WHAT THE TASK REQUIRES
Using the listing below, please count the lines that contain the string "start". Only the number is wanted.
──────────
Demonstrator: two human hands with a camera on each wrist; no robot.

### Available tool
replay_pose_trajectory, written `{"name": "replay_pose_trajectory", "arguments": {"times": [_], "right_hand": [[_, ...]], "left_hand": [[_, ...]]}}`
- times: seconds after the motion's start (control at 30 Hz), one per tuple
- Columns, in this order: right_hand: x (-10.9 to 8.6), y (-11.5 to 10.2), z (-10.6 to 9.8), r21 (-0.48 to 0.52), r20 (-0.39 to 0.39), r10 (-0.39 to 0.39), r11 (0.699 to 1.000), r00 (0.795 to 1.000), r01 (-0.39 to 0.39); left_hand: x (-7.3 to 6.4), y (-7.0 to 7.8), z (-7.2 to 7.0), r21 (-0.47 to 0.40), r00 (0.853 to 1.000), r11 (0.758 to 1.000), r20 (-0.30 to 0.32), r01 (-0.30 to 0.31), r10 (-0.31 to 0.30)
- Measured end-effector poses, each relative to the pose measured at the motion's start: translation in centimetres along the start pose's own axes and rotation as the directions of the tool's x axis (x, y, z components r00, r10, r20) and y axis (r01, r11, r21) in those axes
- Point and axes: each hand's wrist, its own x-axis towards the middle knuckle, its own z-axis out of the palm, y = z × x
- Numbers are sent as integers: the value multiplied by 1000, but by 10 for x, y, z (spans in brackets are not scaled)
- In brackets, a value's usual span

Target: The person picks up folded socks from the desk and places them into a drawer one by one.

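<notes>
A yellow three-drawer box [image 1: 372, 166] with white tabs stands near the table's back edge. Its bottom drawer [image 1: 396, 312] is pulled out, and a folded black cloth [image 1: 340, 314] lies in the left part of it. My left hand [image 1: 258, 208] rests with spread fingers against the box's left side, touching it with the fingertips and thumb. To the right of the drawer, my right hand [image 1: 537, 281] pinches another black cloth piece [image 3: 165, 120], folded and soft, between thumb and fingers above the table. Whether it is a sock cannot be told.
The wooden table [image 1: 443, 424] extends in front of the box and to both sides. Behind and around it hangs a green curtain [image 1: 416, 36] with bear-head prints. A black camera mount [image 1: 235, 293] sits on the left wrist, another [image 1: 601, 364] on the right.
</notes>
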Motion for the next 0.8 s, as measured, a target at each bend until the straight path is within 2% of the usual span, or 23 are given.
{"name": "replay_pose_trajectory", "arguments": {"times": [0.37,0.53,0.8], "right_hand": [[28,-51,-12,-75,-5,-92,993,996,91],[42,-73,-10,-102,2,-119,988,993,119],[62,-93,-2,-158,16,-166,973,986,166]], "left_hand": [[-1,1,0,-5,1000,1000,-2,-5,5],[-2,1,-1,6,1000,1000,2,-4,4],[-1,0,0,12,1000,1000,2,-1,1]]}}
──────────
ANSWER SPACE
2